→ What is being asked: For the entries below, the result should be an exact transcription of the lines from the one with "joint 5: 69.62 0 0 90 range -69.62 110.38" up to and including the one with "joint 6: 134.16", and only those.

********

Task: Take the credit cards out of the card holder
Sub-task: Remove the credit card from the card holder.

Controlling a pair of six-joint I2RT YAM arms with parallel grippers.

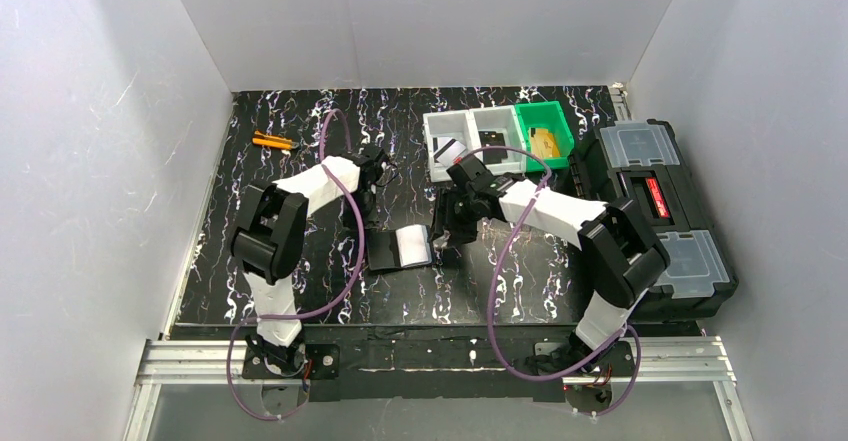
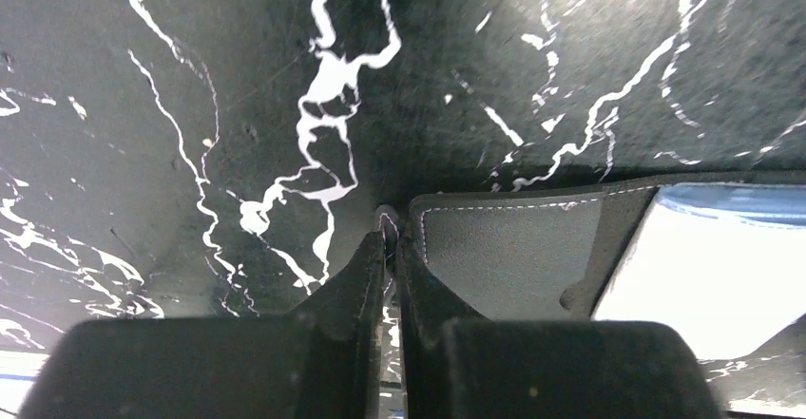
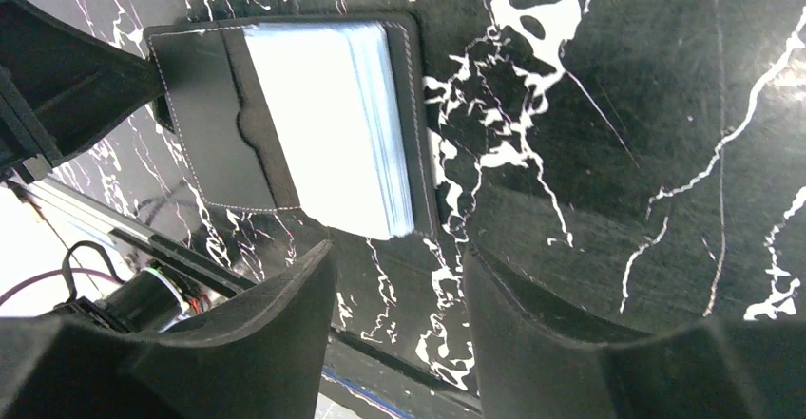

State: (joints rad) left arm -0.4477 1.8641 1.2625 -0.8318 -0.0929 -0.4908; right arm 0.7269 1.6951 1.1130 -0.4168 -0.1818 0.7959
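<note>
The card holder point(image 1: 384, 249) lies open on the black marbled table, between the two arms. A pale stack of credit cards point(image 1: 413, 245) sits in its right half. In the right wrist view the cards point(image 3: 328, 124) stick out of the holder's black pocket point(image 3: 214, 124). My left gripper point(image 1: 372, 201) is shut, its tips point(image 2: 388, 224) down at the holder's stitched corner point(image 2: 504, 248). My right gripper point(image 3: 399, 250) is open and empty, just beside the holder's card side point(image 1: 445, 241). Another card with a dark stripe point(image 1: 447, 150) lies in a pale bin.
Two pale bins point(image 1: 470, 121) and a green bin point(image 1: 545, 129) stand at the back. A large black toolbox point(image 1: 655, 211) with clear lids fills the right side. Orange sticks point(image 1: 272, 141) lie at the back left. White walls close in the table.
</note>
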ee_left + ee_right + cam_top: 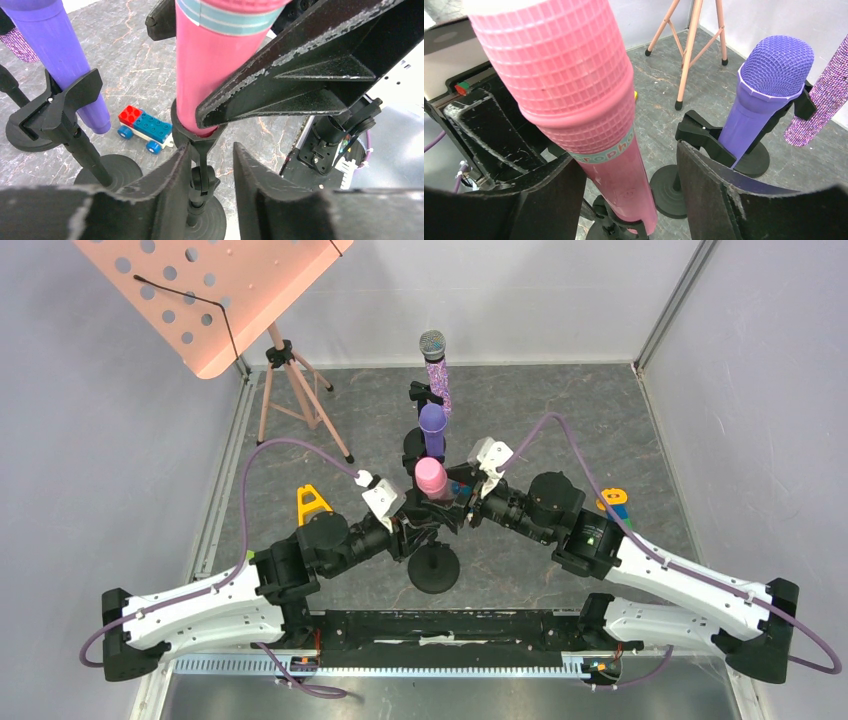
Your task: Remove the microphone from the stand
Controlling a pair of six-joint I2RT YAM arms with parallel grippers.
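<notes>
The pink microphone (589, 115) sits nearly straight up in the stand (434, 570). Above the stand's clip (192, 136), my right claw (629, 157) hangs, fingers apart, one each side of it. Below the clip, my left claw (211, 150) is apart around the pole (200, 200). I'd pull upward.

- Pink perforated music stand (205, 290): tilted desk on a tripod, far left corner of the table (560, 410).
- Purple microphone (769, 85): upright in a black clip stand (704, 137).
- Glitter microphone (437, 370): upright, behind the purple one.
- Toy brick car (145, 127): red, blue and white, on the table beside the purple microphone's base.
- Yellow item (312, 504): on the table, left side.
</notes>
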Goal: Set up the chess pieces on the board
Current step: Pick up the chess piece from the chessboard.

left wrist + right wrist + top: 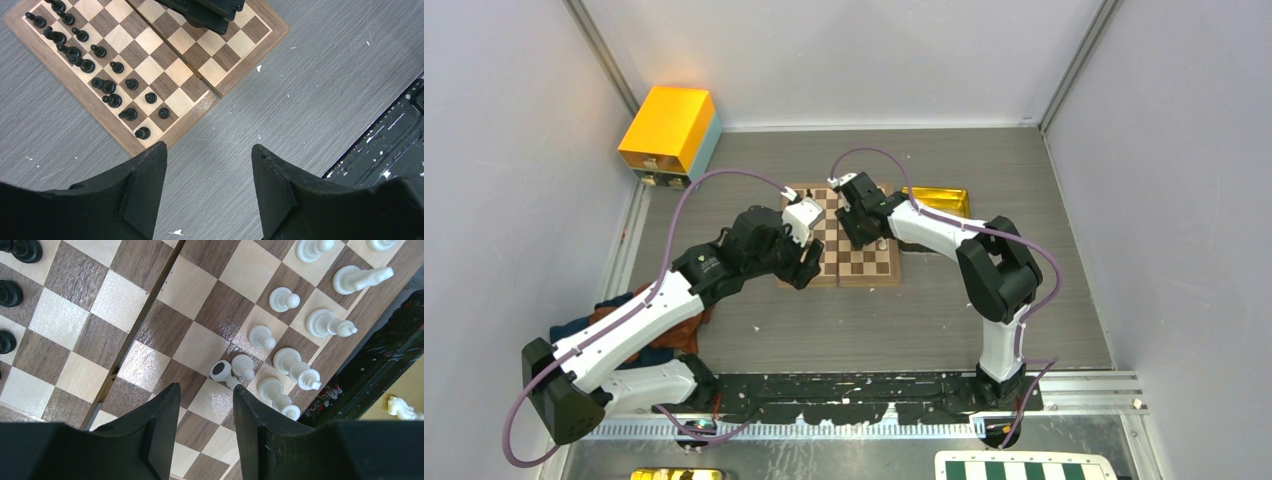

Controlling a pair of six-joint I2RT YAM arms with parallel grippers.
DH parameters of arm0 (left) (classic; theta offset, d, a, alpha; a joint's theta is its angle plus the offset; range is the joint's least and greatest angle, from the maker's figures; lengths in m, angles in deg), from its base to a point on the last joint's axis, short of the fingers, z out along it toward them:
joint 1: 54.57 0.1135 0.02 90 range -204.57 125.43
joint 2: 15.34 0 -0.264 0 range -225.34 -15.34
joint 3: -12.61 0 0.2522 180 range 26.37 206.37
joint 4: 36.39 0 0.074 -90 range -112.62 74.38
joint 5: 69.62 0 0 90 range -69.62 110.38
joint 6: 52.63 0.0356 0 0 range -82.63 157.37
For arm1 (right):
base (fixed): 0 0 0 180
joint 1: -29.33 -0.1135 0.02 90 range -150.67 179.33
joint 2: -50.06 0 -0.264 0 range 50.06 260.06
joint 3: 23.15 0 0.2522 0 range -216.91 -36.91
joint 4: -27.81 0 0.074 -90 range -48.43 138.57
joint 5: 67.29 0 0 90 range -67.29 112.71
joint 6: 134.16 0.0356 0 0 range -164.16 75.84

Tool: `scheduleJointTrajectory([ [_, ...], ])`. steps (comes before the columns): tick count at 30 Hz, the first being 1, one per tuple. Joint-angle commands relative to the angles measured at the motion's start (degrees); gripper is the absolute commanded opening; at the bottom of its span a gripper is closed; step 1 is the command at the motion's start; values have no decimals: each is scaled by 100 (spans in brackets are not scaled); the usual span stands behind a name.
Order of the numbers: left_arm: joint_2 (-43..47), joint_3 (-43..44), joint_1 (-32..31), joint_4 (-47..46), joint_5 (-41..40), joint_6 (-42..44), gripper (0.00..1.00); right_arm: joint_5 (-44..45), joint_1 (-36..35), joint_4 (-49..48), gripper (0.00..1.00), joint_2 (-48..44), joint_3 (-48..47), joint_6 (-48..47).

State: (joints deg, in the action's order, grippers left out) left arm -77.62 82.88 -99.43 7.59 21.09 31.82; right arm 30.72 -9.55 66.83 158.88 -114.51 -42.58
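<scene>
While my right gripper [206, 390] is hanging open and empty over the wooden chessboard [65, 320], a toppled white pawn [223, 373] is lying just ahead of it, touching a standing pawn [243, 366], base facing me; my left gripper [208, 147] is hovering open over the counter [300, 90], farther off.

Chess pieces [283, 299] line the board [200, 347] edges, middle free.
</scene>
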Motion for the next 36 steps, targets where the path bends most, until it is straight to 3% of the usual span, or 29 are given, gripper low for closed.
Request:
scheduleJointTrajectory([
  [1,5,48,39,-299,105,72,64,62,18,-271,49,-73,-158,-40],
  [36,-40,62,48,-280,171,27,62,-189,104,-484,52,-23,42,126],
])
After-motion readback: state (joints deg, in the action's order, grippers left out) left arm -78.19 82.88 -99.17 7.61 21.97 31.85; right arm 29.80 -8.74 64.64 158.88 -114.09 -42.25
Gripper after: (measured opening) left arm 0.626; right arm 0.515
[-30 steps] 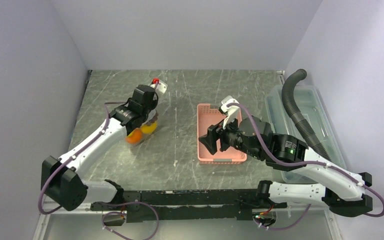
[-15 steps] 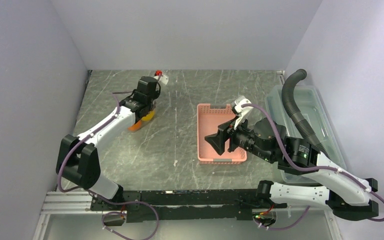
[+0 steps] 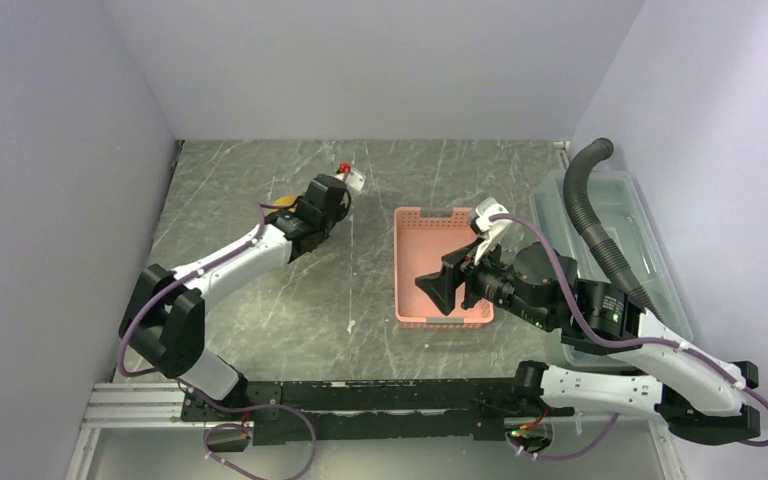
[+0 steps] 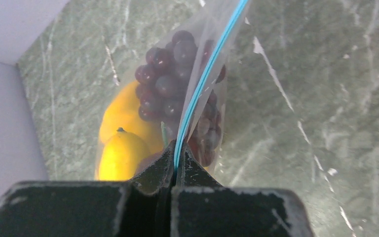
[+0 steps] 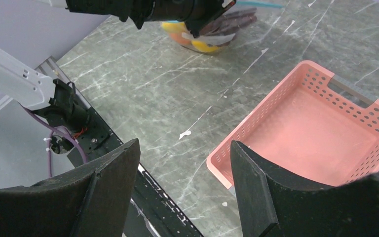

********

→ Task output:
joint 5: 69.62 0 0 90 range -69.62 110.38
joint 6: 52.63 0.0356 0 0 range -82.63 157.37
For arm1 (right):
base (fixed): 0 0 0 180
joint 1: -29.33 -0.1135 0.02 90 range -150.67 179.33
joint 2: -50.06 0 -0.264 0 range 50.06 260.06
joint 3: 23.15 0 0.2522 0 range -216.91 -36.91
joint 4: -27.81 0 0.074 -90 range -48.43 138.57
joint 5: 67.29 0 0 90 range -67.29 112.71
joint 6: 134.16 0.0356 0 0 range -164.16 75.84

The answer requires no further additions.